Going back to basics... What you have to see is that :

\(\displaystyle \prod_{i=1}^n \frac{x_i}{\theta^2} \cdot e^{-x_i/\theta}\)

can be written :

\(\displaystyle \left(\frac{x_1}{\theta^2} \cdot e^{-x_1/\theta}\right)\cdot\left(\frac{x_2}{\theta^2} \cdot e^{-x_2/\theta}\right) \cdots\left(\frac{x_n}{\theta^2} \cdot e^{-x_n/\theta}\right)\)

these are products, so why would you want to transform it into a sum ??

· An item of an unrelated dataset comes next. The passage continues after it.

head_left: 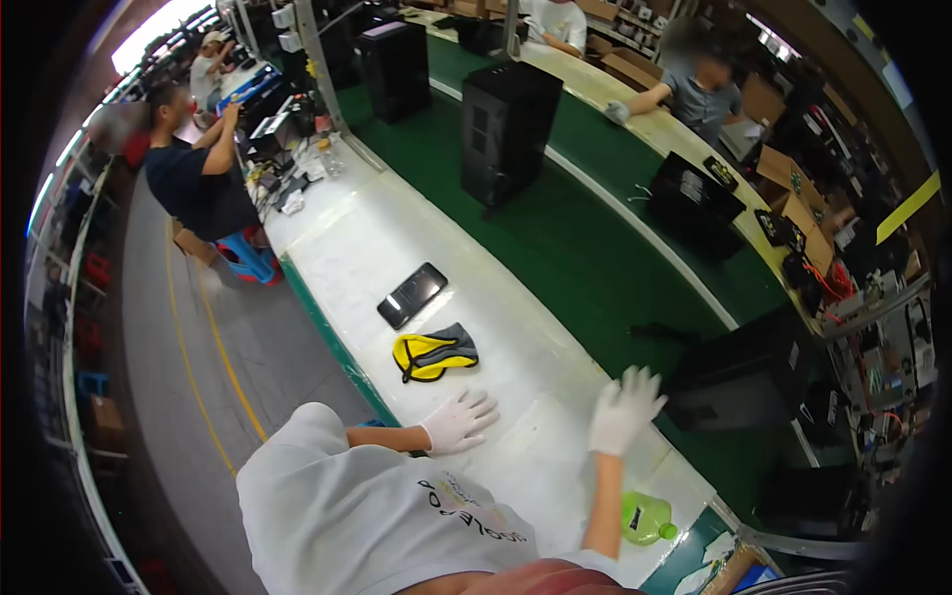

grouping in some way, we get :

\(\displaystyle \left(x_1\cdot x_2\cdots x_n\right)\cdot\bigg(\underbrace{\frac{1}{\theta^2}\cdots \frac{1}{\theta^2}}_{n ~times}\bigg) \cdot \left(e^{-x_1/\theta}\cdots e^{-x_n/\theta}\right)\)

The first parenthesis is exactly \(\displaystyle \prod_{i=1}^n x_i\)

The second parenthesis will be \(\displaystyle \left(\frac{1}{\theta^2}\right)^n=\frac{1}{(\theta^2)^n}=\frac{1}{\theta^{2n}}\)

The third parenthesis is - remember that \(\displaystyle e^a\cdot e^b=e^{a+b}\) - \(\displaystyle \exp\left(-\frac{x_1}{\theta}-\frac{x_2}{\theta}-\dots-\frac{x_n}{\theta}\right)=\exp\left(-\frac 1\theta \cdot (x_1+\dots+x_n)\right)=\exp\left(-\frac1\theta \sum_{i=1}^n x_i\right)\)

(Whew) better now ?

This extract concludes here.